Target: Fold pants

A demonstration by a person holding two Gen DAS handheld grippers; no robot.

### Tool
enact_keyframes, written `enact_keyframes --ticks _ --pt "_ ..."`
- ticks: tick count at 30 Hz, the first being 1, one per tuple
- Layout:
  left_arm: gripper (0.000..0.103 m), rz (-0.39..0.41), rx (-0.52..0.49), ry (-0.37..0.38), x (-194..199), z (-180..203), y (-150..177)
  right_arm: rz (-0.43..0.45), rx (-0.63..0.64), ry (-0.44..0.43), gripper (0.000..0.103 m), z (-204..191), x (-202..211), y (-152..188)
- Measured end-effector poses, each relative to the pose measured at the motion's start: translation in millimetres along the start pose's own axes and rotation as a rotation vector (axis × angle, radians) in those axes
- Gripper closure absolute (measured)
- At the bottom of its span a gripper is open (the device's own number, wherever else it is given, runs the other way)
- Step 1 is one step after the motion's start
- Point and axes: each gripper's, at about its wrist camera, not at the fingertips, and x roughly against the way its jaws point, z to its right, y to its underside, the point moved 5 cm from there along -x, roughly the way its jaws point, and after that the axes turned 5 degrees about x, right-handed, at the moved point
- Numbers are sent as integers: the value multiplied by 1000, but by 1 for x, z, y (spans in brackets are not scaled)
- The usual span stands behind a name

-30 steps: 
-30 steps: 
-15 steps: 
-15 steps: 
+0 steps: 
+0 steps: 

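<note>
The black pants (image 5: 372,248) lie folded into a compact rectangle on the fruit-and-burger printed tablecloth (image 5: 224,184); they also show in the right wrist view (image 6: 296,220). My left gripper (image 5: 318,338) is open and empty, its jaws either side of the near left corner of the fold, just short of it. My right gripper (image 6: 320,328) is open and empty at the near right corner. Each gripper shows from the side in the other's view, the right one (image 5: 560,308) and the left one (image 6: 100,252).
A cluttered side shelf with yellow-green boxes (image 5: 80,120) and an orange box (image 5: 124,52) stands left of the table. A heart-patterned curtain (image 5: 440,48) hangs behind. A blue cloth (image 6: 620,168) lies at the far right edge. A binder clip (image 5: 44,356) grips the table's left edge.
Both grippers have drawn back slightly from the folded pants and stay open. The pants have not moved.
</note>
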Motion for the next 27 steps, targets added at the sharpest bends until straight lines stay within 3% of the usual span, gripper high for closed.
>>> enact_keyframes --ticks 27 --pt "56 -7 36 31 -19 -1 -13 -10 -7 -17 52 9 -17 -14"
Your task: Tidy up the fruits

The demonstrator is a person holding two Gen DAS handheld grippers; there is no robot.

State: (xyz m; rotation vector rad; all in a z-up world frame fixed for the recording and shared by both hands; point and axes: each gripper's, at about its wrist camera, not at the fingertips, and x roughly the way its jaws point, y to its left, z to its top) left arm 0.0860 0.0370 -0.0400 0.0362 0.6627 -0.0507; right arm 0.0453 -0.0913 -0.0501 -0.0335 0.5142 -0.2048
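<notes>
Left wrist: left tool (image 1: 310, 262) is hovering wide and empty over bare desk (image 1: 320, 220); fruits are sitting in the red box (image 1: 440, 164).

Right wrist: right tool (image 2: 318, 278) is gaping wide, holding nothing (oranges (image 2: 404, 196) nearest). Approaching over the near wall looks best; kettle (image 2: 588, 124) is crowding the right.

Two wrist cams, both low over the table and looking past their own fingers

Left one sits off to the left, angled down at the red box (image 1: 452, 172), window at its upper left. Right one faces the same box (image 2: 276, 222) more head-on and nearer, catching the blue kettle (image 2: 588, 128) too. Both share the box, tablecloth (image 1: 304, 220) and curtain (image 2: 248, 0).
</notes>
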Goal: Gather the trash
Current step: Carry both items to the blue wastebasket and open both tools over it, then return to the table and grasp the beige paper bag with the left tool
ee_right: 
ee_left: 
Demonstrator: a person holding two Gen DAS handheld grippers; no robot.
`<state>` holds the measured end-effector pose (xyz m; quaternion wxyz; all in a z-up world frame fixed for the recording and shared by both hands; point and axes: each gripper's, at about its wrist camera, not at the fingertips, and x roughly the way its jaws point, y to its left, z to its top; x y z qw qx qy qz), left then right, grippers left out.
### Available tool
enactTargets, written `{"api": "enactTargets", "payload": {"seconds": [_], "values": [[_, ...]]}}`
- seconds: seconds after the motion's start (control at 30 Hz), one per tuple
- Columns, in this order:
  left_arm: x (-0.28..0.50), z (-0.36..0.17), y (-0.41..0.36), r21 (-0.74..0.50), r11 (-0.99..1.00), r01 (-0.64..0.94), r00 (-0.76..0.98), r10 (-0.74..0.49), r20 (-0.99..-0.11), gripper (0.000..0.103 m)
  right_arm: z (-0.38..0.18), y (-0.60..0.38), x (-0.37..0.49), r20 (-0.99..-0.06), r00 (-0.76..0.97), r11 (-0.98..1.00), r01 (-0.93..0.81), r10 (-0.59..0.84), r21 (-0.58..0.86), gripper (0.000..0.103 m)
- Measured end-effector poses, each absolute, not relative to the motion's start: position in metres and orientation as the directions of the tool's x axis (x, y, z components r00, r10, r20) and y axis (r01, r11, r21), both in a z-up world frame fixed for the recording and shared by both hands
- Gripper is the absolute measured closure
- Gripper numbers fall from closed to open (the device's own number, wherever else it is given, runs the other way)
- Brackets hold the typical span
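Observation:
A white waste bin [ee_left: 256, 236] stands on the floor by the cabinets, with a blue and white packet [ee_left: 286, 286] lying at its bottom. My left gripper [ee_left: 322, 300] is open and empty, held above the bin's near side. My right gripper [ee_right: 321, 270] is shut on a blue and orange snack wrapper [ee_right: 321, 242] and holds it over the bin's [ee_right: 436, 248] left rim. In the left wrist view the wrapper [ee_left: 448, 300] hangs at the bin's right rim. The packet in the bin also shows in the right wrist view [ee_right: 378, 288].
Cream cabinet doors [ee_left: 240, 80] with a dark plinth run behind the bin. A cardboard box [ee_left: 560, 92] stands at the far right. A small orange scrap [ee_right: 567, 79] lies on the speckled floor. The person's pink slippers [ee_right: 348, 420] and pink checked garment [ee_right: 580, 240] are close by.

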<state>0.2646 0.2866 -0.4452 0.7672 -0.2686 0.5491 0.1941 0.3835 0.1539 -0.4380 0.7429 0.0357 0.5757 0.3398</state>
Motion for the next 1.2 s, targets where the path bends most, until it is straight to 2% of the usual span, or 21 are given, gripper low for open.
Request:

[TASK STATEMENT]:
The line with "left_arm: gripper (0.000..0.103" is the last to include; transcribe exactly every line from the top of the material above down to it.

[THE ANSWER]:
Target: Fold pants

A demonstration by a person holding two Gen DAS handheld grippers; no robot.

### Tool
enact_keyframes, written `enact_keyframes --ticks _ --pt "_ ..."`
- ticks: tick count at 30 Hz, the first being 1, one per tuple
- Layout:
  left_arm: gripper (0.000..0.103 m), rz (-0.39..0.41), rx (-0.52..0.49), ry (-0.37..0.38), x (-194..199), z (-180..203), y (-150..177)

What is written here forms the complete answer.